INPUT:
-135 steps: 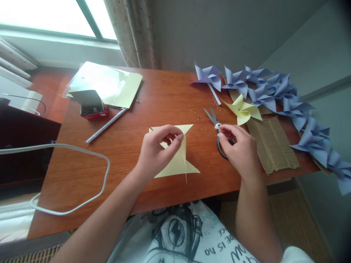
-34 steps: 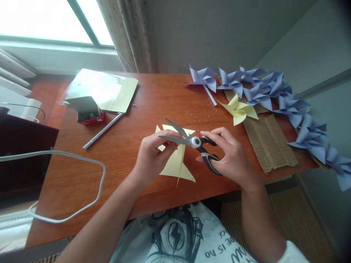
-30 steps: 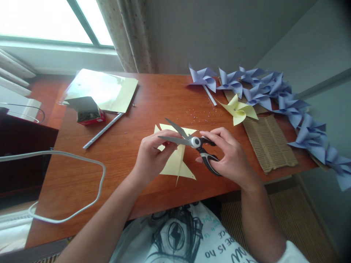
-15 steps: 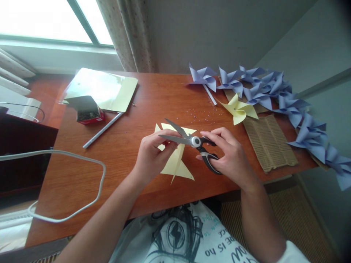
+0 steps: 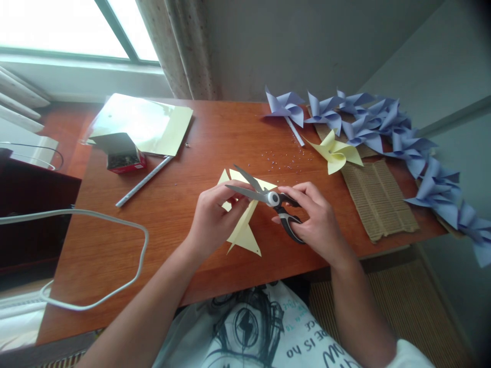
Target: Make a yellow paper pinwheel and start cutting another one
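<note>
Between the fingers of my left hand (image 5: 217, 212) is a yellow paper sheet (image 5: 245, 237), slit into flaps, with a small hole near its lower corner. My right hand (image 5: 316, 217) grips the black-and-grey handles of a pair of scissors (image 5: 273, 198). Their blades are parted and point left, over the paper and close to my left fingers. Part of the paper's middle is hidden behind my left hand and the blades.
A yellow pinwheel (image 5: 333, 152) and many purple pinwheels (image 5: 362, 132) lie to the right, around corrugated cardboard (image 5: 379, 202). Tiny paper bits dot the table (image 5: 215, 138). Left are a red box (image 5: 126, 162), a paper tube (image 5: 143, 181), yellow sheets (image 5: 179, 130) and a white cable (image 5: 143, 245).
The paper has turned slightly, its lower corner shifting left. The scissors have moved a little to the right at the blade tips, still parted. Both hands keep their hold.
</note>
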A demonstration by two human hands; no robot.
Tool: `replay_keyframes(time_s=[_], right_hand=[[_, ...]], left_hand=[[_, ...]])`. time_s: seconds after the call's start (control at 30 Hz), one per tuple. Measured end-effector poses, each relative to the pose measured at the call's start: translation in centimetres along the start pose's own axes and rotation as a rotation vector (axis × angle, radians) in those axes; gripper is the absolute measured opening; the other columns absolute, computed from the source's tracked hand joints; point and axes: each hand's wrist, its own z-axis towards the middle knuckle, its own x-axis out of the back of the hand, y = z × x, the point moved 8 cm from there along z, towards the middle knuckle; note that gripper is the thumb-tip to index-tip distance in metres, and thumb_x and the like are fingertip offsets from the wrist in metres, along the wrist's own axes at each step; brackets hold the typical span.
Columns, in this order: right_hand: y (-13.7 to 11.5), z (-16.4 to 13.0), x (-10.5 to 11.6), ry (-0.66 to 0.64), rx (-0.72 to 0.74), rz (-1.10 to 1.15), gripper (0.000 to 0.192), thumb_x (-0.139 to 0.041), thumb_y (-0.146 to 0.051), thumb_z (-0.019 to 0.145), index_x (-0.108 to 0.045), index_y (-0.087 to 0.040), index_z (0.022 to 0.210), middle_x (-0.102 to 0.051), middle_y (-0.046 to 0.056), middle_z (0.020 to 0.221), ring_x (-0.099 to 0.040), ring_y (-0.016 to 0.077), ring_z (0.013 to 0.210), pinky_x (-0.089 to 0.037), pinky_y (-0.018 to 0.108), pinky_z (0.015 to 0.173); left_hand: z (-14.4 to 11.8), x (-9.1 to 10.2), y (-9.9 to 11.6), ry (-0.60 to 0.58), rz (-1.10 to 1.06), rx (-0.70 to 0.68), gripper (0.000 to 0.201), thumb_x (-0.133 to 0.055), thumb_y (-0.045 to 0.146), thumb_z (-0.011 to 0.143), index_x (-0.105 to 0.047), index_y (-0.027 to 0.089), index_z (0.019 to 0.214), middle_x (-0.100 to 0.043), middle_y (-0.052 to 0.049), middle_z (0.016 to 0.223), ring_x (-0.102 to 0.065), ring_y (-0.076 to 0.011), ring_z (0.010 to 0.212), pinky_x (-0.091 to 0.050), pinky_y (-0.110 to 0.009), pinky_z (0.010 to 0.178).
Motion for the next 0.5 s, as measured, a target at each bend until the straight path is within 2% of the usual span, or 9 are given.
replay_keyframes(time_s=[0.2, 0.3, 0.43, 0.5], right_hand=[[0.2, -0.1, 0.1, 0.026, -0.023, 0.029, 0.050, -0.082, -0.030, 0.084, -0.065, -0.027, 0.131, -0.059, 0.006, 0.111, -0.065, 0.0205, 0.097, -0.058, 0.036, 0.090], [0.6, 0.0, 0.0, 0.028, -0.097, 0.107, 0.048, -0.084, -0.032, 0.081, -0.068, -0.027, 0.127, -0.060, 0.004, 0.107, -0.064, 0.0182, 0.091, -0.057, 0.033, 0.085], [2.3, 0.2, -0.1, 0.082, -0.299, 0.413, 0.048, -0.089, -0.039, 0.074, -0.071, -0.025, 0.116, -0.061, 0.002, 0.098, -0.062, 0.0166, 0.082, -0.055, 0.030, 0.075], [3.3, 0.2, -0.6, 0.050, -0.418, 0.600, 0.044, -0.085, -0.046, 0.076, -0.071, -0.022, 0.112, -0.061, 0.001, 0.089, -0.059, 0.0152, 0.074, -0.054, 0.028, 0.067]], left_hand=[[0.0, 0.0, -0.2, 0.011, 0.019, 0.006, 0.010, -0.066, 0.012, 0.089, -0.074, 0.018, 0.089, -0.070, 0.000, 0.073, -0.065, -0.0108, 0.068, -0.050, -0.021, 0.065], [0.0, -0.1, -0.4, 0.015, 0.007, 0.024, 0.006, -0.068, 0.015, 0.090, -0.073, 0.018, 0.088, -0.073, -0.001, 0.078, -0.064, -0.0111, 0.068, -0.051, -0.023, 0.065], [-0.1, -0.2, -0.8, 0.012, -0.021, 0.057, 0.005, -0.068, 0.019, 0.091, -0.071, 0.017, 0.087, -0.072, -0.002, 0.081, -0.064, -0.0115, 0.069, -0.052, -0.024, 0.066], [-0.2, -0.1, -1.0, 0.019, -0.017, 0.064, 0.006, -0.067, 0.019, 0.092, -0.070, 0.017, 0.087, -0.071, -0.002, 0.081, -0.063, -0.0115, 0.069, -0.052, -0.024, 0.066]])
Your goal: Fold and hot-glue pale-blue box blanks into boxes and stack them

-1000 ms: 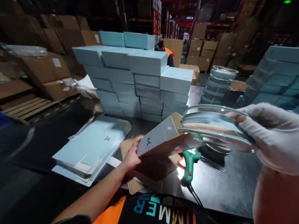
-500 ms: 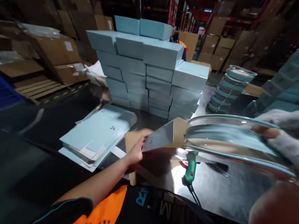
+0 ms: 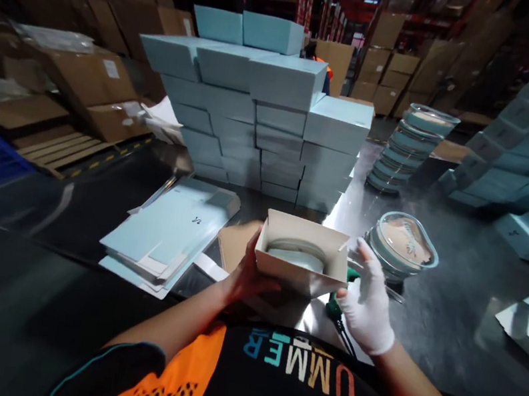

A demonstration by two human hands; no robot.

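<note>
My left hand (image 3: 246,276), bare, gripped left side of open box (image 3: 302,258), fingers wrapped under it. My right hand (image 3: 368,303), gloved, pressed against box's right wall, fingers spread. Box held above table (image 3: 453,311), just in front of my chest. Round dish (image 3: 296,255) lay flat inside box. Short stack of dishes (image 3: 401,244) stood on table, just right of box. Flat cartons (image 3: 169,236) lay left. Stacked blue boxes (image 3: 258,116) stood behind.

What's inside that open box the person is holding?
The open box holds one round lidded dish, lying flat. Its contents and whatever lies under it are hidden by the box walls.
</note>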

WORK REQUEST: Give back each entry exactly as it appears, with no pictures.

PROBLEM SOLUTION:
-135 steps: 
-34 steps: 
-30 steps: 
-15 steps: 
+0 steps: 
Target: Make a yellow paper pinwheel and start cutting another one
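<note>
Between the fingers of my left hand (image 5: 217, 212) is a yellow paper sheet (image 5: 245, 237), slit into flaps, with a small hole near its lower corner. My right hand (image 5: 316, 217) grips the black-and-grey handles of a pair of scissors (image 5: 273, 198). Their blades are parted and point left, over the paper and close to my left fingers. Part of the paper's middle is hidden behind my left hand and the blades.
A yellow pinwheel (image 5: 333, 152) and many purple pinwheels (image 5: 362, 132) lie to the right, around corrugated cardboard (image 5: 379, 202). Tiny paper bits dot the table (image 5: 215, 138). Left are a red box (image 5: 126, 162), a paper tube (image 5: 143, 181), yellow sheets (image 5: 179, 130) and a white cable (image 5: 143, 245).
The paper has turned slightly, its lower corner shifting left. The scissors have moved a little to the right at the blade tips, still parted. Both hands keep their hold.
</note>
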A demonstration by two human hands; no robot.
Tool: `replay_keyframes(time_s=[_], right_hand=[[_, ...]], left_hand=[[_, ...]])`. time_s: seconds after the call's start (control at 30 Hz), one per tuple. Measured end-effector poses, each relative to the pose measured at the call's start: translation in centimetres along the start pose's own axes and rotation as a rotation vector (axis × angle, radians) in those axes; gripper is the absolute measured opening; the other columns absolute, computed from the source's tracked hand joints; point and axes: each hand's wrist, its own z-axis towards the middle knuckle, its own x-axis out of the back of the hand, y = z × x, the point moved 8 cm from there along z, towards the middle knuckle; note that gripper is the thumb-tip to index-tip distance in metres, and thumb_x and the like are fingertip offsets from the wrist in metres, along the wrist's own axes at each step; brackets hold the typical span.
Columns, in this order: right_hand: y (-13.7 to 11.5), z (-16.4 to 13.0), x (-10.5 to 11.6), ry (-0.66 to 0.64), rx (-0.72 to 0.74), rz (-1.10 to 1.15), gripper (0.000 to 0.192), thumb_x (-0.139 to 0.041), thumb_y (-0.146 to 0.051), thumb_z (-0.019 to 0.145), index_x (-0.108 to 0.045), index_y (-0.087 to 0.040), index_z (0.022 to 0.210), middle_x (-0.102 to 0.051), middle_y (-0.046 to 0.056), middle_z (0.020 to 0.221), ring_x (-0.099 to 0.040), ring_y (-0.016 to 0.077), ring_z (0.013 to 0.210), pinky_x (-0.089 to 0.037), pinky_y (-0.018 to 0.108), pinky_z (0.015 to 0.173); left_hand: z (-14.4 to 11.8), x (-9.1 to 10.2), y (-9.9 to 11.6), ry (-0.60 to 0.58), rz (-1.10 to 1.06), rx (-0.70 to 0.68), gripper (0.000 to 0.201), thumb_x (-0.133 to 0.055), thumb_y (-0.045 to 0.146), thumb_z (-0.011 to 0.143), index_x (-0.105 to 0.047), index_y (-0.027 to 0.089), index_z (0.019 to 0.214), middle_x (-0.100 to 0.043), middle_y (-0.052 to 0.049), middle_z (0.016 to 0.223), ring_x (-0.102 to 0.065), ring_y (-0.076 to 0.011), ring_z (0.010 to 0.212), pinky_x (-0.091 to 0.050), pinky_y (-0.110 to 0.009), pinky_z (0.010 to 0.178).
Motion for the next 0.5 s, as measured, a target at each bend until the straight path is within 2% of the usual span, or 9 are given.
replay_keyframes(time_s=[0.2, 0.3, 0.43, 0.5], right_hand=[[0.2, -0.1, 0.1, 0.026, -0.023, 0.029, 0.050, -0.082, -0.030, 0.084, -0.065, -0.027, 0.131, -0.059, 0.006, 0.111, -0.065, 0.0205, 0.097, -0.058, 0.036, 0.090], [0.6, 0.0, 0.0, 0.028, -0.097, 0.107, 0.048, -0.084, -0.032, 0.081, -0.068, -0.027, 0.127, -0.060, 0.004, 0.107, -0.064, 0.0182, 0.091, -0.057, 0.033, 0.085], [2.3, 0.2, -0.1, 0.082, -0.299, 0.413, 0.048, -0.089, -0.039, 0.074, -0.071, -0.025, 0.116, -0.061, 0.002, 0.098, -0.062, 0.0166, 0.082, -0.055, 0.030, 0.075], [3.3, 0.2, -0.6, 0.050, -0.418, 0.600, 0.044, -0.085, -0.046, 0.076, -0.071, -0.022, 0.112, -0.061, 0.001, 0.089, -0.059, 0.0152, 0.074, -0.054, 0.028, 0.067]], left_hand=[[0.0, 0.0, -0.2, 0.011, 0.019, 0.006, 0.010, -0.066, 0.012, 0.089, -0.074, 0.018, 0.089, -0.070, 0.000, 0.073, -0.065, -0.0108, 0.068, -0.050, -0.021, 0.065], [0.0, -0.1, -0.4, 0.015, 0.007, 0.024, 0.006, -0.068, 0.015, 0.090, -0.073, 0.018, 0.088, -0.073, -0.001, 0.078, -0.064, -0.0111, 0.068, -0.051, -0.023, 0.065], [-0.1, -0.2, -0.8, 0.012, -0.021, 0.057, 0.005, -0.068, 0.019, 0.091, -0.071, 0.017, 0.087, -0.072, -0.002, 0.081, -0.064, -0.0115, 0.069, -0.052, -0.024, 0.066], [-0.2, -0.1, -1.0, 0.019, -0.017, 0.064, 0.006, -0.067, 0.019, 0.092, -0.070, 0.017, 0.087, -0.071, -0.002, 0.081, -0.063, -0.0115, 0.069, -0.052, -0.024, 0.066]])
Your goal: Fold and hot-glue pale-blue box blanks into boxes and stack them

-1000 ms: 
-500 ms: 
+0 ms: 

A demonstration by two human hands; no robot.

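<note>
My left hand (image 3: 246,276), bare, gripped left side of open box (image 3: 302,258), fingers wrapped under it. My right hand (image 3: 368,303), gloved, pressed against box's right wall, fingers spread. Box held above table (image 3: 453,311), just in front of my chest. Round dish (image 3: 296,255) lay flat inside box. Short stack of dishes (image 3: 401,244) stood on table, just right of box. Flat cartons (image 3: 169,236) lay left. Stacked blue boxes (image 3: 258,116) stood behind.

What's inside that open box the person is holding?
The open box holds one round lidded dish, lying flat. Its contents and whatever lies under it are hidden by the box walls.
</note>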

Nothing more remains in this exercise.